Beberapa minggu terakhir, pidatonya semakin tajam. Ancaman Trump pada 7 April bahwa “seluruh peradaban akan mati malam ini” kecuali Iran membuat kesepakatan dengan AS adalah “benar-benar tidak dapat diterima,” katanya, menambahkan bahwa serangan semacam itu akan melanggar hukum internasional.

Vance memberikan balasannya dalam acara untuk kelompok konservatif Turning Point USA di University of Georgia pada 14 April. “Ketika paus mengatakan bahwa Allah tidak pernah berada di pihak mereka yang memegang pedang, ada lebih dari 1.000 tahun tradisi teori perang adil,” kata Vance. “Bagaimana Anda mengatakan bahwa Allah tidak pernah berada di pihak mereka yang memegang pedang?” dia bertanya, mengutip contoh tentara AS yang telah membebaskan Prancis dari Nazi dan membebaskan tawanan dari kamp Holocaust.

“Saya pikir sangat, sangat penting bagi paus untuk berhati-hati ketika berbicara tentang masalah teologi,” kata Vance. “Jika Anda akan memberikan pendapat tentang masalah teologi, Anda harus berhati-hati.”

Serangan Vance menimbulkan tuduhan di media sosial bahwa dia sedang “mencoba menjelaskan” teologi kepada paus.

Agustinus sendiri berpendapat bahwa perang adil adalah urusan negara. Itu bisa dibenarkan jika berjuang dengan “niat yang benar” dan dalam rangka menciptakan perdamaian.

Pemimpin yang berperang harus seperti hakim Kristen; yang tidak bersalah harus dilindungi; tindakan yang dimotivasi oleh balas dendam, kemarahan, atau keserakahan membuat klaim atas keadilan menjadi tidak valid. Ujian yang ditetapkan oleh Agustinus dan pemikir yang mengikutinya tetap menjadi prinsip panduan hukum konflik.
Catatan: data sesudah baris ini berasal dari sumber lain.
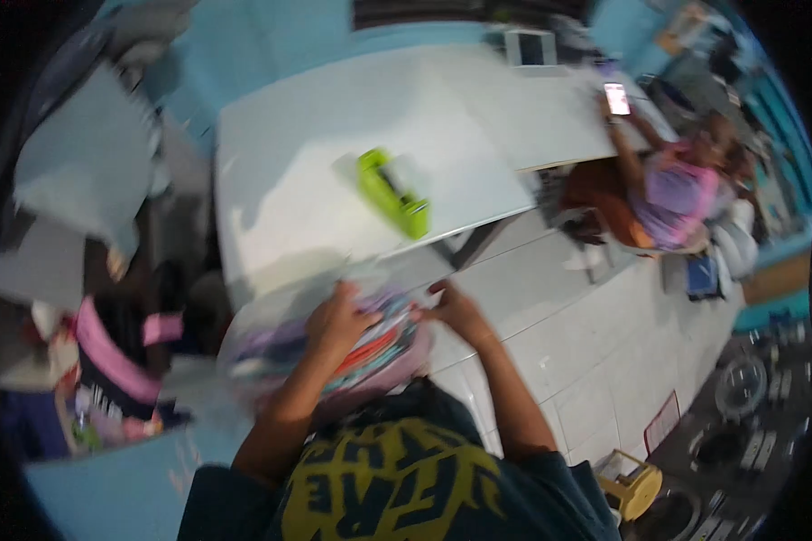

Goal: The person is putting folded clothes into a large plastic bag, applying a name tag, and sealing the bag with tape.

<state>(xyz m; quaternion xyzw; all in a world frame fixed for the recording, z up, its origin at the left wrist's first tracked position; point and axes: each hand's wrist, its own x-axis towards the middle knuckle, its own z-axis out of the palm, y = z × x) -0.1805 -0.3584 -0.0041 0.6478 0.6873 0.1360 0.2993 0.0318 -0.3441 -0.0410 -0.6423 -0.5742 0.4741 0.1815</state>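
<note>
A clear plastic bag of folded, many-coloured cloths (372, 351) lies against the front of my body, below the near edge of the white table (298, 203). Over the top of the bag is my left hand (342, 314), its fingers bent at the plastic; blur hides how firmly they close. At the bag's right end is my right hand (457, 311), thumb and forefinger near the plastic, and I cannot tell whether they pinch it. A lime-green tape dispenser (392, 196) rests on the table beyond both hands.
A seated person (677, 182) at the right holds a lit phone (616, 99) over the table's far end. A framed object (531, 49) is at the back. Dark machines (737, 433) and a yellow container (629, 483) are at lower right. Cloths and bags (118, 365) crowd the left.
</note>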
Dalam wawancara dengan Catholic Standard pada bulan Maret, Kardinal Robert McElroy dari Washington DC mengatakan serangan AS dan Israel terhadap Iran telah gagal dalam kriteria perang adil. “Anda tidak dapat memenuhi kriteria tradisi perang adil” jika Anda tidak memiliki niat yang jelas, “kata kardinal tersebut.

Kemudian pada hari Rabu, Uskup James Massa, ketua komite doktrin Konferensi Waligereja Katolik AS, melangkah sebagai perantara bagi para uskup Katolik di AS untuk menjelaskan bahwa komentar Leo bukanlah masalah “pendapat” paus tetapi ajaran Katolik yang terdapat dalam katekismus, doktrin yang terkumpul dari gereja.
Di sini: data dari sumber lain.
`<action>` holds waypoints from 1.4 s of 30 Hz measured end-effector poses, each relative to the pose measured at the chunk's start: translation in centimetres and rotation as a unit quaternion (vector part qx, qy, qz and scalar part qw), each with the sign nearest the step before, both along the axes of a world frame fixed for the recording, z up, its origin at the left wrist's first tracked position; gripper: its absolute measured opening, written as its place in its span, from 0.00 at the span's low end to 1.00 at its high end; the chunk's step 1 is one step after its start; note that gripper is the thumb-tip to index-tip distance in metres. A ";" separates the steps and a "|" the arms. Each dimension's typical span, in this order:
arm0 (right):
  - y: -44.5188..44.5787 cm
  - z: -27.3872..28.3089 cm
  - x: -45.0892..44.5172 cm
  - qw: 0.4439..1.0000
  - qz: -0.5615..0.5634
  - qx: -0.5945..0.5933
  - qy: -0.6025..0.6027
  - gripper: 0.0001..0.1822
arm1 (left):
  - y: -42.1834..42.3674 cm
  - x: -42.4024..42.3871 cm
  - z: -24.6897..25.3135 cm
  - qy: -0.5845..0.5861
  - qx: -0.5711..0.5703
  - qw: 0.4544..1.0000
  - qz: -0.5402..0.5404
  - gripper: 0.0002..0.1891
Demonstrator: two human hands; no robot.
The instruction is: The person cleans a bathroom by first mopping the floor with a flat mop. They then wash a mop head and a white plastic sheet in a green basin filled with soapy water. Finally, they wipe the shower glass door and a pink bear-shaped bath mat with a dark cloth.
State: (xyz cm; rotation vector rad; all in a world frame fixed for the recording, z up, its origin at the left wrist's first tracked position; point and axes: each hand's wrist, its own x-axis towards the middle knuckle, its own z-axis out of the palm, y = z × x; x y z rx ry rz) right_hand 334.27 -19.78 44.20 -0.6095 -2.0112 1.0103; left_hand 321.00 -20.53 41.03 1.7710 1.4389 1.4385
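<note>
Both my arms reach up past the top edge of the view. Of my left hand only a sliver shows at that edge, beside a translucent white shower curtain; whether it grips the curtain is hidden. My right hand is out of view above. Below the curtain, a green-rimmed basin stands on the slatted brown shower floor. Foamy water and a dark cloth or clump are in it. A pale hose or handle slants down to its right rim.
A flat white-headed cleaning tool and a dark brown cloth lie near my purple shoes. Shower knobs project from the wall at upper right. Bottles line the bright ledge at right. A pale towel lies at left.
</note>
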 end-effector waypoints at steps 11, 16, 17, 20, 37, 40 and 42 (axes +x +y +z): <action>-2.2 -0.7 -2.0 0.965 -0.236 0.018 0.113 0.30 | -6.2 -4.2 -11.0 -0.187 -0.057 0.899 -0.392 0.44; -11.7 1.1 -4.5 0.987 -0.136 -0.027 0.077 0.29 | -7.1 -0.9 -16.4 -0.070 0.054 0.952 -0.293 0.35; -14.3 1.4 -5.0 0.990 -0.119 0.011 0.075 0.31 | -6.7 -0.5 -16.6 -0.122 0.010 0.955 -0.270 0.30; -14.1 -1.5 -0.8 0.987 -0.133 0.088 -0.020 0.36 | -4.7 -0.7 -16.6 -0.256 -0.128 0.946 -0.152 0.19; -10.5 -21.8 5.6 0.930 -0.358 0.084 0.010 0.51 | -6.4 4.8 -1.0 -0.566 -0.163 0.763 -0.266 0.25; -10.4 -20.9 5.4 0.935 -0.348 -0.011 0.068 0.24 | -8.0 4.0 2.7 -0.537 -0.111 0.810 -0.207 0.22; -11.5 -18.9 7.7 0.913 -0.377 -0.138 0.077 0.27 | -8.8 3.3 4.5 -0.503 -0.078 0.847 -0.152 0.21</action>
“Selama lebih dari 1.000 tahun, gereja Katolik telah mengajarkan teori perang adil, dan itu adalah tradisi panjang itu yang hati-hati dirujuk oleh Sri Paus dalam komentarnya tentang perang,” kata Massa.

“Landasan konstan dari tradisi 1.000 tahun itu adalah sebuah negara hanya bisa sah menarik pedang – dalam pembelaan diri, setelah semua upaya perdamaian telah gagal.” Itu adalah, untuk menjalankan perang adil itu harus menjadi pertahanan terhadap orang lain yang sedang berperang, yang sebenarnya tertulis oleh Sri Paus: “Dia tidak mendengarkan doa orang-orang yang berperang.”

Meskipun banyak yang tersinggung baik oleh Trump yang memposting dirinya sebagai Yesus maupun serangan terhadap paus, dengan tidak terelakkan, perseteruan ini melibatkan pembela terpercaya Trump, termasuk Ketua DPR, Mike Johnson, yang mengidentifikasi diri sebagai Baptis Selatan dan tampaknya sama kabur dengan Vance tentang poin yang dimaksud Leo.

“Jika Anda masuk ke wilayah politik, Anda harus mengharapkan respon politik,” kata Johnson.

Yang lain, seperti kolumnis New York Times Katolik konservatif Ross Douthat, mendapati diri mereka berada di tengah jalan, sekaligus mengeluh bahwa gereja bisa terlihat bermusuhan terhadap konservatif, sambil mengakui bahwa justifikasi administrasi Trump atas perang melawan Iran selalu berubah dan kadang-kadang menguap.

“Apakah perang itu adil atau tidak?” tanya Douthat, menawarkan argumennya sendiri tentang mengapa itu mungkin adil. “Adminitrasi itu hanya belum memberikan argumen yang koheren dan konsisten untuk keadilan konflik.”